Even more unsettling was the feminist support for Clinton. Gloria Steinem wrote, "[I]f the president had behaved with comparable insensitivity toward environmentalists, and at the same time remained their most crucial champion and bulwark against an anti-environmental Congress, would they be expected to desert him? I don't think so." In an article for The Observer, Francine Prose transcribed the mean-girl feminists she lunched with, among them, writers Katie Roiphe, Erica Jong, and Nancy Friday. With heaping doses of snobbery, they explicitly spelled out their double standards in regard to Clinton versus Republican politicians, questioned Kenneth Starr's manhood, and advised Lewinsky to find a new job renting out her mouth. The only thing that they consider an impeachable offense is that Clinton didn't reciprocate oral sex with Lewinsky. Of that era, Barbara Ehrenreich sticks out for suggesting, "Organized feminism lost valuable moral capital when it appeared to blow off Jones as a right wing operative or a conniving tramp."

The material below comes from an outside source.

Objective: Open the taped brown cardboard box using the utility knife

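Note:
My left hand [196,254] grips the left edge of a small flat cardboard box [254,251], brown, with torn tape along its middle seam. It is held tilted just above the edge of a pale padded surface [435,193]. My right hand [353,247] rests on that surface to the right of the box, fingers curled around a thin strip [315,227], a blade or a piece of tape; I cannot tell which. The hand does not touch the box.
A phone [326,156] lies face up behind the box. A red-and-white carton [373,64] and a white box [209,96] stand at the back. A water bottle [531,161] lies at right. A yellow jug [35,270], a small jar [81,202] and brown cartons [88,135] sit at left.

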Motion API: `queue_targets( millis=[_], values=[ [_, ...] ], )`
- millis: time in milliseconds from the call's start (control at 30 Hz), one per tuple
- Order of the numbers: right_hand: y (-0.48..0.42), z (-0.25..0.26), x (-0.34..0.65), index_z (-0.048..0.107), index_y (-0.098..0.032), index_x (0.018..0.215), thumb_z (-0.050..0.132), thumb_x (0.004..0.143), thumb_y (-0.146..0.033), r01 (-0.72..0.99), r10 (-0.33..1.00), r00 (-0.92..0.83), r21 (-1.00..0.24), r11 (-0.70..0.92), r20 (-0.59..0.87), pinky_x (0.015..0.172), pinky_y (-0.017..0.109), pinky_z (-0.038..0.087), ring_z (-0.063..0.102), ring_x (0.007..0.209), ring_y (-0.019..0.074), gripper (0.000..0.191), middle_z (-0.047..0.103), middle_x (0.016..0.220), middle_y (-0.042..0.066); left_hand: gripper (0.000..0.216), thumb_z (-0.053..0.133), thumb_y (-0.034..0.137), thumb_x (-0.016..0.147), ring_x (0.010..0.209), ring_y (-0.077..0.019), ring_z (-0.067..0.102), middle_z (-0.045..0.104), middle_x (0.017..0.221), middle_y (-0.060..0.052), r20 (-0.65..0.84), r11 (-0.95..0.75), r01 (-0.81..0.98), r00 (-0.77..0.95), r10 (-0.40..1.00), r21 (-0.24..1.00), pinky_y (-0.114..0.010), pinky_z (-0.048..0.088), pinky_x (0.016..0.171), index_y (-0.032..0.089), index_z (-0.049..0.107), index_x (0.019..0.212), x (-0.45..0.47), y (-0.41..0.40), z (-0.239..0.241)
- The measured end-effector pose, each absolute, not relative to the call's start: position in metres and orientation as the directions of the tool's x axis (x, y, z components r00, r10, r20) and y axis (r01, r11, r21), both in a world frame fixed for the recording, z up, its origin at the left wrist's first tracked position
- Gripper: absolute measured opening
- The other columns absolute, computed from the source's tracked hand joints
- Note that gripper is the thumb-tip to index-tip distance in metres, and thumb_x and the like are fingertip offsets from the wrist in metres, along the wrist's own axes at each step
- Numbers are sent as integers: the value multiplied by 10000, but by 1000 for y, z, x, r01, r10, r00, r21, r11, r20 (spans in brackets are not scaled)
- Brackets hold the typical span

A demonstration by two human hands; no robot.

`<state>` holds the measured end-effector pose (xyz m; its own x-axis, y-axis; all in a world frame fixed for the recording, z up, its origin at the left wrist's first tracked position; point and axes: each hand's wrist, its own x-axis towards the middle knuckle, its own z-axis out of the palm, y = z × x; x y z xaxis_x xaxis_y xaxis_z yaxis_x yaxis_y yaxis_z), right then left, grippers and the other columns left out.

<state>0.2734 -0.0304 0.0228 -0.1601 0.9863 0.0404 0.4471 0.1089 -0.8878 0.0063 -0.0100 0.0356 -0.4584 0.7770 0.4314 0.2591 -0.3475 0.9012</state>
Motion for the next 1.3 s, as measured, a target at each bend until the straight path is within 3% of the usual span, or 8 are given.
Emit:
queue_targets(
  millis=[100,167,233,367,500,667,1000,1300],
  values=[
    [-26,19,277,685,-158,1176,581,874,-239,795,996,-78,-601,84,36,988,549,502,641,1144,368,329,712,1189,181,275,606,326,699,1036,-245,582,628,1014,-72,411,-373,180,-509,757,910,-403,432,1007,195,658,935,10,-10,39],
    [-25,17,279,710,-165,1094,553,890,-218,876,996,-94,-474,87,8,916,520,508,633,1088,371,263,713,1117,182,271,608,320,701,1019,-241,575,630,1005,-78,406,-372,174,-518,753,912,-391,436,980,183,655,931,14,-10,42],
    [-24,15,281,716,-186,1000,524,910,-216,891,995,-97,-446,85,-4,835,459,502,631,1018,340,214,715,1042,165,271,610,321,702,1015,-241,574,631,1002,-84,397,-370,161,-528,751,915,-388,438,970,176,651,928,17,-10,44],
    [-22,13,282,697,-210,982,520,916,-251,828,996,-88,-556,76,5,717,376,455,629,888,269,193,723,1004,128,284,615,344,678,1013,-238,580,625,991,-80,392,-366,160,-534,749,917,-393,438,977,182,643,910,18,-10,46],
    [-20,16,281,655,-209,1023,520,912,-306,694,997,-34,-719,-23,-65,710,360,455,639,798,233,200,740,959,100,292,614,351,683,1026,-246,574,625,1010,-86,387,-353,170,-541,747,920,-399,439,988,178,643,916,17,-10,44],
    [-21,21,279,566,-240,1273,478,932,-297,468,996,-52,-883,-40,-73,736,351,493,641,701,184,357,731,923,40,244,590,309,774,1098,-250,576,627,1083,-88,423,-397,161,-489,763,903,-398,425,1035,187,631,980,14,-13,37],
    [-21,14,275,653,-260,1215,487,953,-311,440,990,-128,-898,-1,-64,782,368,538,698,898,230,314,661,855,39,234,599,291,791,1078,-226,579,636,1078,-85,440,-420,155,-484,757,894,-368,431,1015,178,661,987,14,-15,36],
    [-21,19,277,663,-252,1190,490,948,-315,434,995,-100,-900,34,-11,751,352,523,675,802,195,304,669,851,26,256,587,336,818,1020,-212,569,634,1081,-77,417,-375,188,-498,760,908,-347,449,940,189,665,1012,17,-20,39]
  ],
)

Ehrenreich's words seem prophetic now, and that era of feminist hypocrisy remains catnip for conservative critics, especially while Hillary Clinton remained politically viable. What's impressive is that the fight against sexual violence persisted, and feminism became reinvigorated by a new generation. From Fox News to Amazon, the biggest shift is that both conservatives and liberals are interested in purging themselves of sexual predators. As these high profile cases gain more publicity, changes to protect the rights of victims are open to policy review. Gretchen Carlson, who first brought allegations against Roger Ailes, has thoughtfully written about the way contracts can tether victims to their abusers.
While it's easy to look at the changing response to allegations of sexual violence as progress, there is still an uphill battle, and backlash is inevitable. Media saturation creates twin risks of desensitization and paranoia, that we may overlook less extreme cases, yet still blow minor ones out of proportion. And there’s the suggestion that men who embrace feminism are all perverts using the movement to shield themselves. One only has to look at Bill O’Reilly to know this isn’t the case. I know that sexual predators come in every stripe humanity can dream up. But I hope we’ll learn how to prevent another Weinstein from embarking on a similar reign of terror.